Maharishi Heaven on Earth Development Corp.

The Maharishi Heaven on Earth Development Corp. (MHOED) announced in 1988 that it planned to build 50 "Maharishi Cities of Immortals" across the U.S. and Canada. The individual homes would be built using MVA specifications with non-toxic materials and natural ventilation. Its long-term goal is to "reconstruct the entire world".

Maharishi Global Development Fund

The Maharishi Global Development Fund (MGDF) was founded in 1997 in New York City. It had an initial capital of $430 million, which grew by hundreds of millions, and the stated capacity to handle multiple projects in several counties worth billions of dollars. It has the goal of constructing buildings that reduce the world's problems. It is also concerned with building cities and countries. It was inaugurated on the top floor of the World Trade Center in 1997, and was a tenant on September 11, 2001.

In 1995, the MGDF purchased a vacant hotel in Hartford, Connecticut, for $1.5 million.

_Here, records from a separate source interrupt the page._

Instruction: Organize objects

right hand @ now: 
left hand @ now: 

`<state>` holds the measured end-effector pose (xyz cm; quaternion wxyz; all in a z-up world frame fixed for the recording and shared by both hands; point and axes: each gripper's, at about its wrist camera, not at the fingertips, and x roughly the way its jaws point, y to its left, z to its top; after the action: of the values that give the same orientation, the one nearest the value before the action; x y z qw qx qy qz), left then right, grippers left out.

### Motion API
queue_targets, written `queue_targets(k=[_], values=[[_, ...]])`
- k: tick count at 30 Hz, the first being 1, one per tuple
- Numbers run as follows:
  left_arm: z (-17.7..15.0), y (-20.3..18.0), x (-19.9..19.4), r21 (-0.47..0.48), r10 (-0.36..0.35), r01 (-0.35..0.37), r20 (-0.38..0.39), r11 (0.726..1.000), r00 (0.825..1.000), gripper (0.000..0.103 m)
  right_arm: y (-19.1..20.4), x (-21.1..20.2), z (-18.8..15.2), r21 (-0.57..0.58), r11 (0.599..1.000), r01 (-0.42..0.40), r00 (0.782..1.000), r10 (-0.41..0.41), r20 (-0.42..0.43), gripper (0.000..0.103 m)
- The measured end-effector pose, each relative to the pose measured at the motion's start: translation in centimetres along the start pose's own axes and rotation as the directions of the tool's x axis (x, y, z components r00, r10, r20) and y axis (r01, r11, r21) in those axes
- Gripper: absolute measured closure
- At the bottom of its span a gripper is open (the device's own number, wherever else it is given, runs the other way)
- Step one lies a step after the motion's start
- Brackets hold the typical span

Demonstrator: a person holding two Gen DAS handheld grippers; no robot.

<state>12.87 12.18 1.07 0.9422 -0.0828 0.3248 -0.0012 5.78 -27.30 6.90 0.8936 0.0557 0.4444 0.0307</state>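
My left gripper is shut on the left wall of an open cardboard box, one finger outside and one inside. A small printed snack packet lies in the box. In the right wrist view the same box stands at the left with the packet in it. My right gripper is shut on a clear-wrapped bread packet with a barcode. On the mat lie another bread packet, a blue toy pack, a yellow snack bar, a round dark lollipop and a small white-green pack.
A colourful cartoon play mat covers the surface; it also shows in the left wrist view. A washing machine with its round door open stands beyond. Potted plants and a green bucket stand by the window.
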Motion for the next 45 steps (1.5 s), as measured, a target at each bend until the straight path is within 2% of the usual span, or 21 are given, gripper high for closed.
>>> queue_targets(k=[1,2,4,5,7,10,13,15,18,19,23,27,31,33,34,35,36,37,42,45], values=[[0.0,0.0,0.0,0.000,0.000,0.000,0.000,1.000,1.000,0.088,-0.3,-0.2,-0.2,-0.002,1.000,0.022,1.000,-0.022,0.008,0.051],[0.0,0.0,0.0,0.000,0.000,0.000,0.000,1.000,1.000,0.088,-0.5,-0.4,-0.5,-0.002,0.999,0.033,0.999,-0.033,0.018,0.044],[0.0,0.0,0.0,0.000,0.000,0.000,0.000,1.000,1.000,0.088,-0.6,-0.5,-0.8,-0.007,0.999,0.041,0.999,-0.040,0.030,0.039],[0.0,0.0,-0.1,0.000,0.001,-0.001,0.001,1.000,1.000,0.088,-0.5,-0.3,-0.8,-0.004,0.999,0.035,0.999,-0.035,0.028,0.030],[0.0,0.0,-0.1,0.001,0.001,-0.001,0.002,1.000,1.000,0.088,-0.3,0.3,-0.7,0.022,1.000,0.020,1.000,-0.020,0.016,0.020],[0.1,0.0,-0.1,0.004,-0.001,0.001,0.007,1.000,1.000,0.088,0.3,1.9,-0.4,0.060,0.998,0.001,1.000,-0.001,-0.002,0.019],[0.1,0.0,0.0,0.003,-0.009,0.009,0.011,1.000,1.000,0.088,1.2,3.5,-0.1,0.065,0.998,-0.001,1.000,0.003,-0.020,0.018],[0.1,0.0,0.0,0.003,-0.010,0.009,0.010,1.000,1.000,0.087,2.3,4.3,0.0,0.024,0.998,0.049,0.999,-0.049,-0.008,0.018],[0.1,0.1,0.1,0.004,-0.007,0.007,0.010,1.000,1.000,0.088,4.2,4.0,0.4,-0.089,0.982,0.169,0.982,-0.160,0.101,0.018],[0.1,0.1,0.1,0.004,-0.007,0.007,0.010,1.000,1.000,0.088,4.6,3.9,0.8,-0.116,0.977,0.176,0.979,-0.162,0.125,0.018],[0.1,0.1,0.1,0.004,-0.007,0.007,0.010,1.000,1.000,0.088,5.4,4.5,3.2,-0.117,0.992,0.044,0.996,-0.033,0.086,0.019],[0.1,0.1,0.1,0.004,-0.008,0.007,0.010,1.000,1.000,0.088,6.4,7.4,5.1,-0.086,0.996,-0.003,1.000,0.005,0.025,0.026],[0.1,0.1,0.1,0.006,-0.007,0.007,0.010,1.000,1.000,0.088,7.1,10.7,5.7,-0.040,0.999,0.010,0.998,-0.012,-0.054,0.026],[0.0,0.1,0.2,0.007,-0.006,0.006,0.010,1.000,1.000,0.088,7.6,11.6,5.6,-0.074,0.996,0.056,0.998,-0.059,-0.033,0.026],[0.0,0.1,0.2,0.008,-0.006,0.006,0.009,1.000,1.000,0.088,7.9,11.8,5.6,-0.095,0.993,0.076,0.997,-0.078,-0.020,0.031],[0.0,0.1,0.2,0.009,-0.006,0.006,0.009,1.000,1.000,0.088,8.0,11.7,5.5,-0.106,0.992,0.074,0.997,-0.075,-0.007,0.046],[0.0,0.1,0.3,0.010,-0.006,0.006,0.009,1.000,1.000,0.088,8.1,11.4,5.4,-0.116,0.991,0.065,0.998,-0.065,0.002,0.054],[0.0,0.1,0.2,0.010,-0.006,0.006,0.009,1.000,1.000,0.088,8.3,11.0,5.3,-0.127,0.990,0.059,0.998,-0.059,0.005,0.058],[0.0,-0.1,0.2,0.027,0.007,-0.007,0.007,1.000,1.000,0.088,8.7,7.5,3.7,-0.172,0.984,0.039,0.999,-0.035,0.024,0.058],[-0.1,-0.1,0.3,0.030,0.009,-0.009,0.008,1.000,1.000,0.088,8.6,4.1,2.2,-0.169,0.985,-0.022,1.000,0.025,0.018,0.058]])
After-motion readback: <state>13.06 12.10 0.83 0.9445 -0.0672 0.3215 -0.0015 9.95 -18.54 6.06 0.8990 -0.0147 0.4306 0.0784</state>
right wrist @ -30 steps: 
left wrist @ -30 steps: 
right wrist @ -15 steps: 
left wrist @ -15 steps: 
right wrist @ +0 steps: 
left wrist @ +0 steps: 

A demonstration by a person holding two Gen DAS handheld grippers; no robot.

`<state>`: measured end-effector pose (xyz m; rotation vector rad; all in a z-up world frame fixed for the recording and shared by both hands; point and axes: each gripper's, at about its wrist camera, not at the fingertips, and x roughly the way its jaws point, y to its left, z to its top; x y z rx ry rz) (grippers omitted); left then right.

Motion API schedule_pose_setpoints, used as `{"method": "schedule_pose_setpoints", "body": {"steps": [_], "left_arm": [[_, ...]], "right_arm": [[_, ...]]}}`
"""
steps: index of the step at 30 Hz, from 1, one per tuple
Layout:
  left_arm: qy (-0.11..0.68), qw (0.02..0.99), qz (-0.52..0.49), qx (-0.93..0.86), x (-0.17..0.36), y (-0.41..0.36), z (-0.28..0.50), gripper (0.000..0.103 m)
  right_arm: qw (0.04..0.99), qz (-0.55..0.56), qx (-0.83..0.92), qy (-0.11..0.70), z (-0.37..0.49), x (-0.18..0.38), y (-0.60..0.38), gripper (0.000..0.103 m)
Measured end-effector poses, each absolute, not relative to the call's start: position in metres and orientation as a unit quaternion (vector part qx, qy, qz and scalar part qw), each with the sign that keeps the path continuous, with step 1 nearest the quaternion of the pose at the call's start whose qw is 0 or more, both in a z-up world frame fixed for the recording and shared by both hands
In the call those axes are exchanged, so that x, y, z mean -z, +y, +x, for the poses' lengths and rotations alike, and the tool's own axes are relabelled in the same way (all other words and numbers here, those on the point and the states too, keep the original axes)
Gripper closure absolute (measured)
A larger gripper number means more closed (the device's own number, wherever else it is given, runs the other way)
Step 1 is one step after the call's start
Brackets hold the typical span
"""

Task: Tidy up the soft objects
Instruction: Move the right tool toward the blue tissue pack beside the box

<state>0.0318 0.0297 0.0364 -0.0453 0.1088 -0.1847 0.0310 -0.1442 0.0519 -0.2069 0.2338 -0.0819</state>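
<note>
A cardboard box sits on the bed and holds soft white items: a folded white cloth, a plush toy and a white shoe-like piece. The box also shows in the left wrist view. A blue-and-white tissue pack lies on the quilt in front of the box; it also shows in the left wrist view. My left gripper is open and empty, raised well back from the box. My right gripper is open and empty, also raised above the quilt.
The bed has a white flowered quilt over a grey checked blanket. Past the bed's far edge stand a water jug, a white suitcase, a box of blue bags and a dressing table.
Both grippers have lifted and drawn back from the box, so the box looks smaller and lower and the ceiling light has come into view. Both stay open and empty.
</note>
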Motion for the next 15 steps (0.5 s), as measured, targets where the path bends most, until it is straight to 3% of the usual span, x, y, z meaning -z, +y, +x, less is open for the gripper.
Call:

After being vacant for more than 15 years, the building sold in 2011 for $500,000. Yale University architecture professor Keller Easterling compares Maharishi Global Development Fund to "Arnold Palmer Golf Management", a developer of golf courses, adding that both "Arnold Palmer Golf Management" and "Transcendental Meditation" are registered trademarks and thus "ideologies and practices" that are regarded as "commercial products". According to Easterling, both companies maintain a partial story which allows them to keep the "brand amnesiacally refreshed" and alter plans without explanation.

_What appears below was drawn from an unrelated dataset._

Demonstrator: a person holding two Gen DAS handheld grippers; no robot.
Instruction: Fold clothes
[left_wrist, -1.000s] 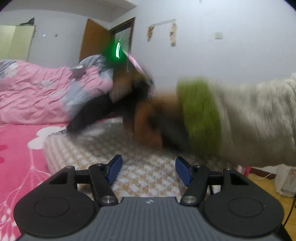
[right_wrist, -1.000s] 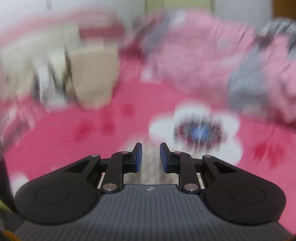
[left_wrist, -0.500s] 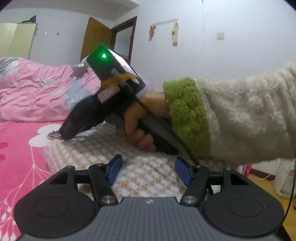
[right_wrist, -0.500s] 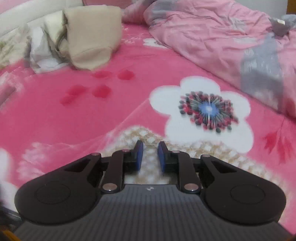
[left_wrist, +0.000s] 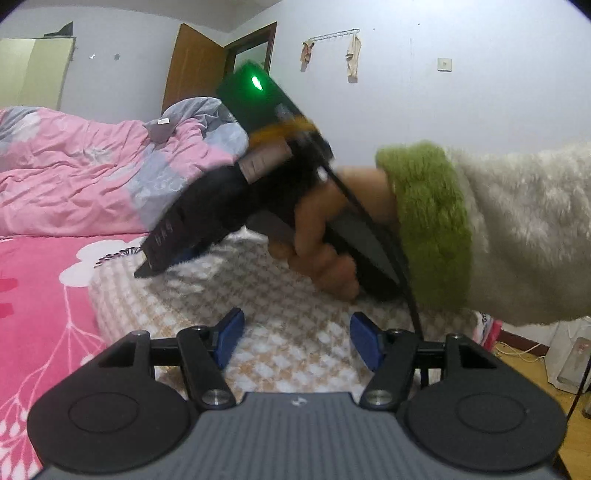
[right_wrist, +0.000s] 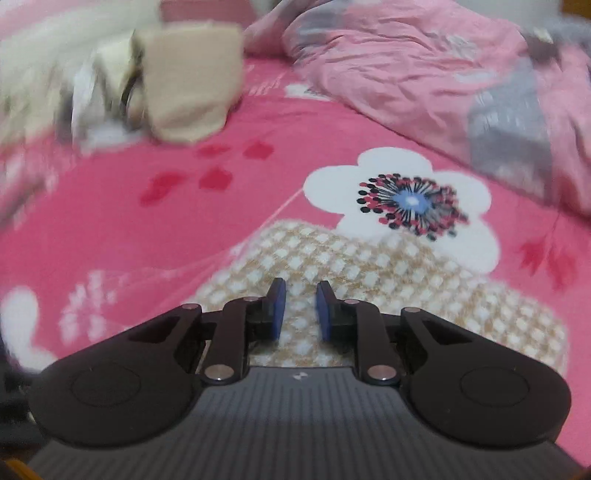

Maharishi Global Construction
The Maharishi Global Construction L.L.C. (MGC) markets and guides the construction of MVA buildings. Based in Fairfield, Iowa, Doug Greenfield is its volunteer president, Lipman is its chief architect, Hartmann heads the legal department, and Clark is one of its architects. It offers consulting services to architects and builders, but not architectural services. It advised on $13 million in construction in 1999, and $90 million in 2003. By 2003, it reported having built hundreds of Vastu homes in the US. To reduce the cost of MVA homes, and to simplify compliance with the precise design constraints, MGC has begun to offer modular kits. MGC also offers a "rectification service" to bring existing buildings closer to MVA standards. Maharishi Global Construction L.L.C. officially dissolved in 2006.

Global reconstruction
The Maharishi's Global Reconstruction Program for Permanent World Peace entails replacing the existing cities and buildings of the world with plans and structures that follow MVA principles. The project is estimated by the Global Country of World Peace (GCWP) Finance Minister to cost $300 trillion. A goal of the MGDF is to achieve "heaven on earth". The director of the Global Country of World Peace's Financial Capital, Paul Potter, said "we hope to be able to rebuild the whole world to be fortune-oriented buildings, to be heaven on earth".

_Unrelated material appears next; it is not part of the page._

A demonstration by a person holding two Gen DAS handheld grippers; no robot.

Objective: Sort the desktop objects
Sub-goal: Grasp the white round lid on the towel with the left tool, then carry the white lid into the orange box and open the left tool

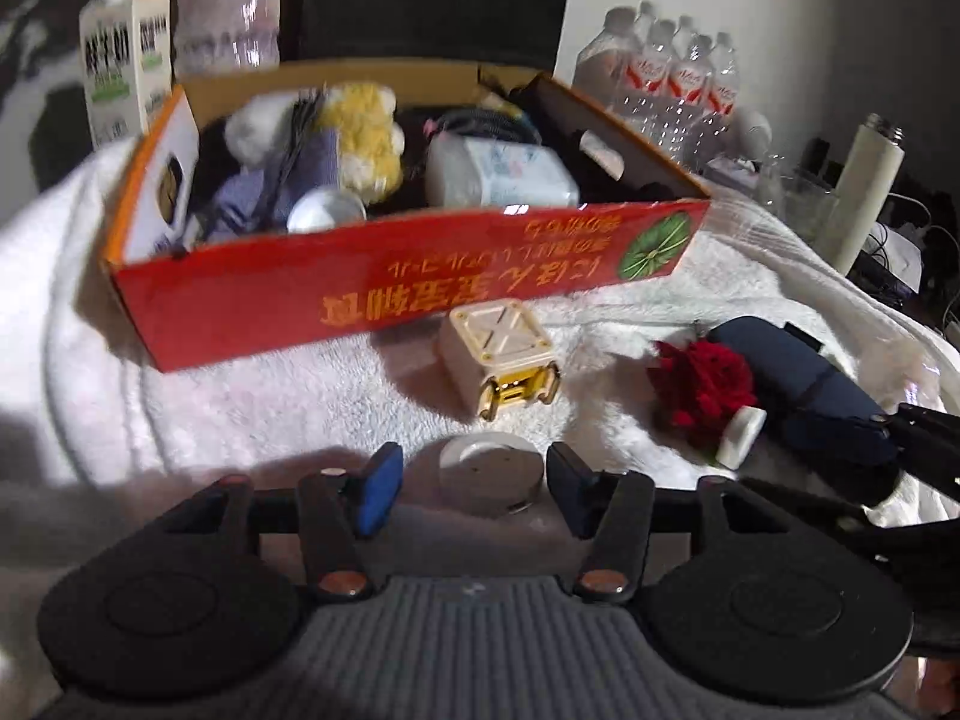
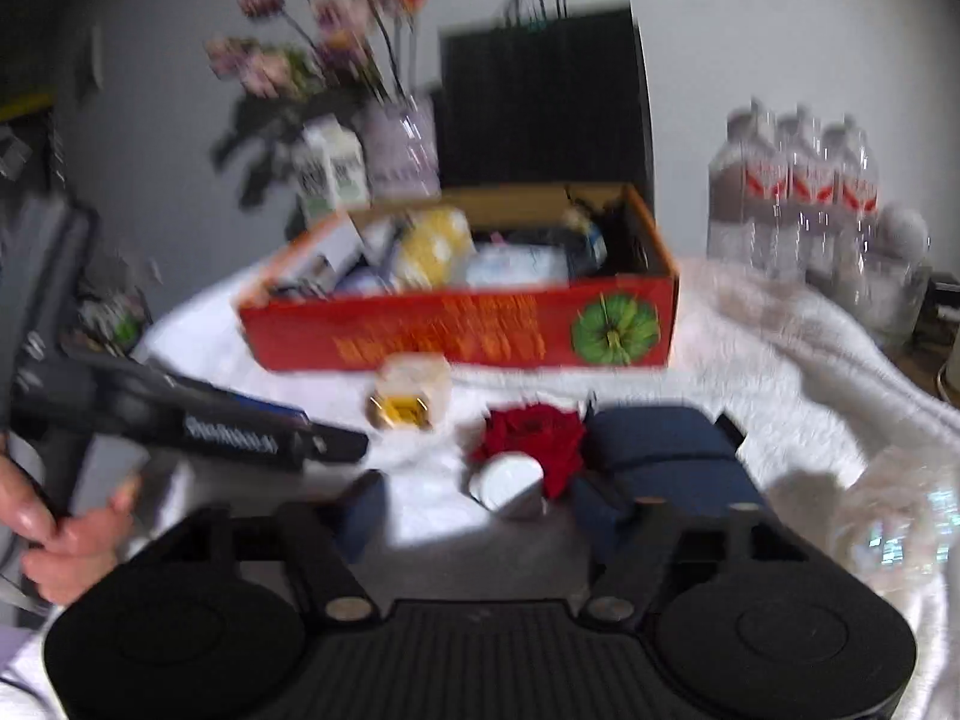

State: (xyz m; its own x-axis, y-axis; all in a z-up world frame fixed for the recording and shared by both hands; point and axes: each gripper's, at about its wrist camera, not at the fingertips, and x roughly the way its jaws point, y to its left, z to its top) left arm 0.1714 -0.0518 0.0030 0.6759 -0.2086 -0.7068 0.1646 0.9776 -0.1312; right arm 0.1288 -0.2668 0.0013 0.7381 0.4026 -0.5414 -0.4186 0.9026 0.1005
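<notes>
Because the right wrist view is smeared with blur, print on the box (image 2: 456, 330) and most of its contents cannot be read there; the left view is sharper but also soft at the edges. Left gripper (image 1: 474, 489): jaws wide apart, a round grey-white disc (image 1: 489, 471) lying on the towel (image 1: 240, 396) between the fingertips, contact not discernible. Right gripper (image 2: 480, 516): jaws also spread wide, holding nothing; the right finger overlaps the navy case (image 2: 660, 456), and whether it touches cannot be told. Box is red cardboard, open-topped, lettering upside down in the left view, green round emblem at one end. Inside: a yellow fluffy item (image 1: 366, 138), a white fluffy item (image 1: 258, 120), blue-grey cloth (image 1: 264, 192), a white packet (image 1: 498, 171), a round silver object (image 1: 324, 210), dark cables at the back; the far right compartment is too dark to make out. On the towel in front of the box: a cream cube with gold fittings (image 1: 498, 360), just beside the box wall; a red rose (image 1: 702, 387) on a white base, touching the navy case. Behind the box: milk carton (image 1: 126, 54), clear jar, black bag (image 2: 546, 102), flowers (image 2: 324, 30). To the right: bottled water pack (image 1: 666, 78) and a white flask (image 1: 864, 192). The person's hand (image 2: 66, 534) shows at the left edge, cut off.
</notes>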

MVA principles were mandated in the platform of the Maharishi's "Invincible India Party" (Ajeya Bharat Party). In 1998, it called for an overhaul of building laws to require all new buildings to comply with MVA. One month after its 2001 founding, the Maharishi Vedic City, Iowa, the council passed a resolution saying that city planning should be in accord with MVA principles.

A 2000 document from the Maharishi Global Development Fund outlines a proposed method for cities to transition to Vastu buildings. The first phase is "controlling the expansion of the city by establishing a masterplan with parallel roads in east/west, north/south directions". The second phase is "construction of ideal villages and satellite towns around the city, free from pollution". The third is "starting to demolish congested areas in the city center, replacing them with beautiful gardens, parks and fountains". The fourth is "final stage of the expanded garden city, providing ideal living conditions, including a modern communication and transportation system".

The Maharishi said that "improperly oriented" building should be demolished, including the White House and the U.N. Building. He is quoted as saying that national leaders should vacate inauspicious buildings immediately, "as if an earthquake had hit them". In 2001, he ordered numerous TM centers around the world to close due to inauspicious locations. In 2005, the Maharishi told "everyone in the world to live and work in buildings constructed according to Sthapatya Veda or Vastu architecture". He said then that he would no longer talk or deal with any member of the TM community unless they lived in Vastu structures.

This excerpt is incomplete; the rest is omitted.